We are constructive on the equity market outlook. Economic indicators remain strong, with unemployment levels below historical averages, real wage growth positive, and consumer sentiment recently at the highest levels in close to a year. With inflation decreasing against this positive backdrop, the Fed’s soft-landing scenario appears increasingly likely. We believe this economic resilience, coupled with the Fed’s accommodative stance, is supporting a broader set of growth opportunities.
We believe the secular growth trend around AI remains firmly intact. Capital spending on AI infrastructure continues to increase, and we are seeing rising consumer adoption and demand for AI products and services. This AI strength should benefit companies in a number of sectors, from semiconductor chipmakers and data centers to companies powering the data centers and consumer-facing companies that engineer AI applications.
We believe the ongoing trend of deglobalization has the potential to be a core driver of U.S. economic growth. Populism and the move against globalization began before COVID-19, but the pandemic accelerated deglobalization as complex, integrated global supply chains failed. From generic drugs manufactured in India, to personal protective equipment from China, to apparel and footwear from Vietnam, many goods became difficult to acquire during the pandemic. This need to reinforce supply chains has driven a movement to reshore operations domestically.
It’s important to note that our approach is very stock-specific, but we are finding compelling opportunities in the industrials sector. This sector is benefiting from accelerated U.S. capital spending due to deglobalization and the growth of Generative AI (Gen AI).
For example, we own a company that is a large global producer of industrial gasses. These gasses are necessary across several industries – from oxygen for hospitals, to nitrogen for food freezing, to electronic gasses enabling semiconductor manufacturing. As deglobalization and nearshoring accelerate, we believe industrial gas demand will increase.
Another industrial company we own in the portfolio is benefitting from rising electricity demand driven by growth of Gen AI. As AI models become more robust, there is growing demand for data centers to house the infrastructure training and running of these models. These power-hungry data centers benefit the industrial company we own, which offers a broad range of power management products and services catering to AI’s continued growth.

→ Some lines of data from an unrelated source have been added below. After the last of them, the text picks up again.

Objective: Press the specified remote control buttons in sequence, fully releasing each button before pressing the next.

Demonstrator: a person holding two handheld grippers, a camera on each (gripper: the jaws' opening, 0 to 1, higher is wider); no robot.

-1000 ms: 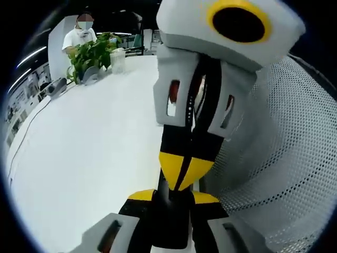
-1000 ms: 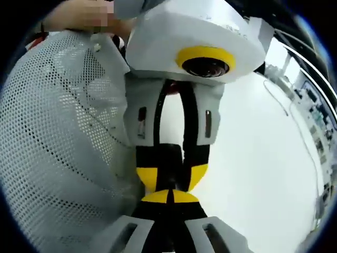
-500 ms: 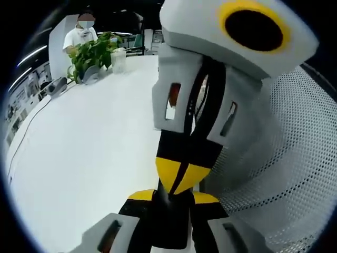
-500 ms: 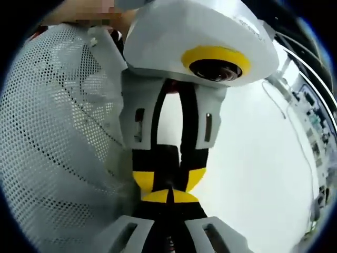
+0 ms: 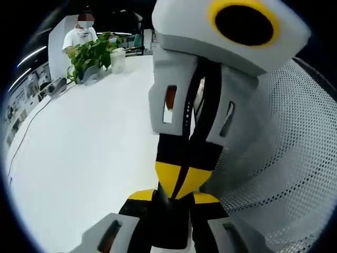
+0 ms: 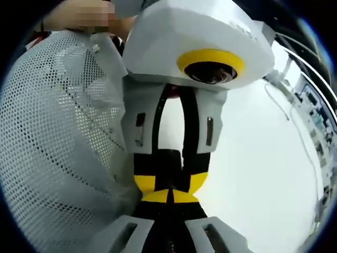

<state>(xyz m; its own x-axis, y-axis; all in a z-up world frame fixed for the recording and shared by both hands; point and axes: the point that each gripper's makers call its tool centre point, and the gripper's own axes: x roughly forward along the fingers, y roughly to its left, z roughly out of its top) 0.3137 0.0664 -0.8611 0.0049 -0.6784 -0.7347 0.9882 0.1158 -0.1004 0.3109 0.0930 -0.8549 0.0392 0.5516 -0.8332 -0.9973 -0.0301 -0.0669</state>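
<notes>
My two grippers meet tip to tip above a white table (image 5: 89, 142). In the left gripper view my left gripper (image 5: 172, 202) rises from the bottom with its yellow-tipped jaws together and nothing between them. My right gripper (image 5: 182, 179) points down at it from above, jaws also together, its tips touching or almost touching the left ones. The right gripper view gives the mirror picture: my right gripper (image 6: 169, 199) is at the bottom, and my left gripper (image 6: 169, 182) hangs over it. The grippers' bodies hide whatever lies behind them.
A white mesh sleeve (image 5: 284, 158) (image 6: 58, 137) wraps the arm beside the grippers. At the table's far end stand a leafy green plant (image 5: 92, 52) and a clear jar (image 5: 118, 60), with a person (image 5: 81, 31) behind them. A thin cable (image 5: 26, 126) runs along the table's edge.
The right gripper's body has swayed slightly in the left gripper view, now a little left of where it was half a second ago. Both pairs of jaws have stayed together.
</notes>
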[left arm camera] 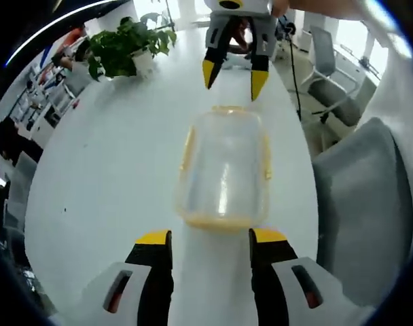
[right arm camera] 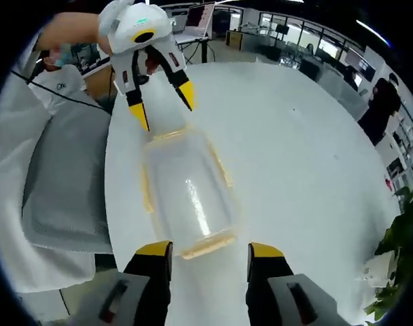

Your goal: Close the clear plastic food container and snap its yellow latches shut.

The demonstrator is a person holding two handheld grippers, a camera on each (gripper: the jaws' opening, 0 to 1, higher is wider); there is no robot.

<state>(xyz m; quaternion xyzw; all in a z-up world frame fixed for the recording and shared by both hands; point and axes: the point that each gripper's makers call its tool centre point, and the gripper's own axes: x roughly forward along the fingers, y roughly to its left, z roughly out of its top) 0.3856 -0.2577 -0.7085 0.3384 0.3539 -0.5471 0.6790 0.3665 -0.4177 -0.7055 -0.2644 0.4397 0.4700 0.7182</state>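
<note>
**Clear container lies between 2 open claws on the white table**

In the left gripper view, the left gripper [left arm camera: 211, 236] rises from the bottom edge with its 2 yellow-tipped jaws spread apart and nothing between them. Just beyond the tips, the clear plastic container [left arm camera: 225, 170] rests on the white table [left arm camera: 111, 176], its lid on top and its long side running away from the camera. Yellow latches [left arm camera: 266, 157] show along its edges: 1 at each long side and 1 at each short end. Whether any latch is snapped down cannot be told. On the far side of the container, the right gripper [left arm camera: 230, 76] points toward it, jaws released and holding nothing, tips near the far end but apart from it.

A potted plant [left arm camera: 128, 46] stands on the table well away, toward the upper left. A grey chair [left arm camera: 359, 204] sits beside the table at the right.

In the right gripper view, the right gripper [right arm camera: 210, 250] shows its jaws spread wide, with the container [right arm camera: 186, 197] just ahead, the near end close to the tips. The left gripper [right arm camera: 163, 102] faces it from the far end, open, its tips just at the container's far edge. A grey chair [right arm camera: 64, 183] stands at the table's left edge.
</note>
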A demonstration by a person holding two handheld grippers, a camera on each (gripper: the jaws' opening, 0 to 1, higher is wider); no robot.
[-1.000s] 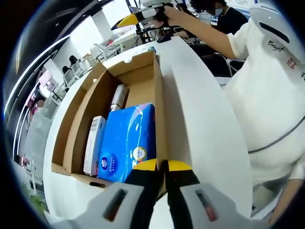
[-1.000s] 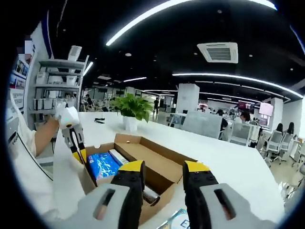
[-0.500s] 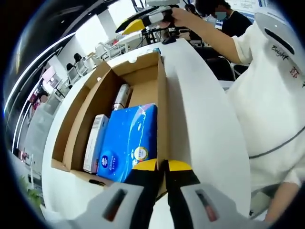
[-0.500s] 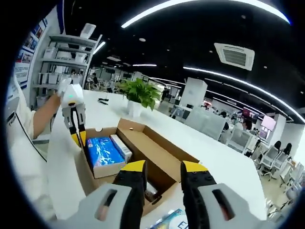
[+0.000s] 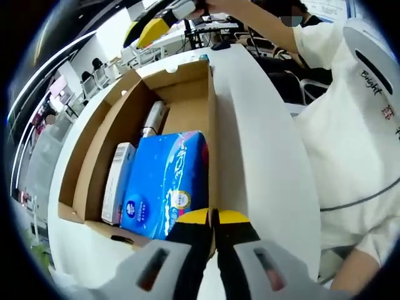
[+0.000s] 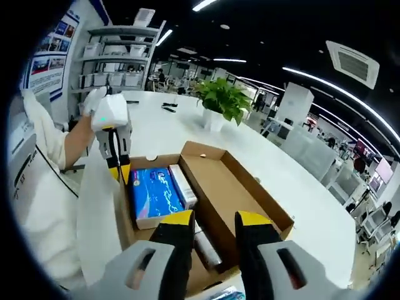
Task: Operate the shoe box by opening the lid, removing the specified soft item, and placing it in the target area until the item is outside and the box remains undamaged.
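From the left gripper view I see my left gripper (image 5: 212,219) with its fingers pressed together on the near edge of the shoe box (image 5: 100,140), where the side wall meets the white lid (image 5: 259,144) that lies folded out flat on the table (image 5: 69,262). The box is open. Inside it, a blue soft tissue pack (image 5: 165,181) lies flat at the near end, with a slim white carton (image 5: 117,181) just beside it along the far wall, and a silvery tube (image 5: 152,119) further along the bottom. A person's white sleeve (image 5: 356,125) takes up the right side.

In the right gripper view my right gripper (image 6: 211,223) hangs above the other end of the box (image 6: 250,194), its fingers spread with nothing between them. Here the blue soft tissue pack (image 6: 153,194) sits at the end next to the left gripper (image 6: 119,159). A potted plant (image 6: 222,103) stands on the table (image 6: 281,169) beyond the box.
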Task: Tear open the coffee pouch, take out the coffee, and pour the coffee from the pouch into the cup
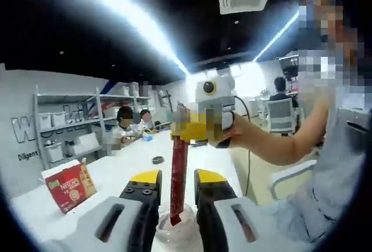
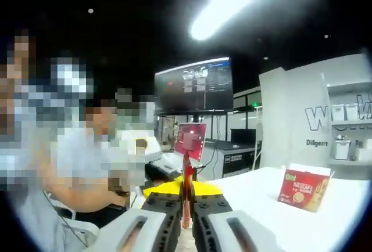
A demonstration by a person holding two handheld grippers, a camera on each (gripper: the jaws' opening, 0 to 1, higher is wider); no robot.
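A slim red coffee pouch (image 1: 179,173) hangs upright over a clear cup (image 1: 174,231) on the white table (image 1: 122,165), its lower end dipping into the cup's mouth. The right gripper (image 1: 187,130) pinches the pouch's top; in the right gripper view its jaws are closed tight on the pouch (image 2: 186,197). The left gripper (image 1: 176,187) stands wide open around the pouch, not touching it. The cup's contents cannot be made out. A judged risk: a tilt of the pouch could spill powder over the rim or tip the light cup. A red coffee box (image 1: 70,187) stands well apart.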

While the economy and capital markets will surely have ups and downs, we believe we can grow invested capital over the long term by owning the most resilient and high-quality U.S. companies. We seek companies that are gaining market share and operating in end markets that we feel are poised for faster growth than the overall economy. We also look for those innovative wide-moat companies with sustainable competitive advantages that can defend profitability against competitors and grow market share globally over a multi-year period.
As the U.S. equity market broadens, a research-driven, fundamental approach to picking winners and losers is more important than ever. Stock selection is the primary driver of returns in the Fund, and we leverage our three decades of experience in high-conviction investing to identify and invest in 30 to 40 of our best large-cap growth ideas where we believe we have a differentiated view from the market.
Importantly, innovation is a well-established and dominant investment theme, with innovators and impacts across all industries and sectors. Our focus on companies that are driving innovation and change through disruptive technologies, products, and/or business models offers investors an opportunity to capitalize on that theme via a high-conviction, concentrated portfolio.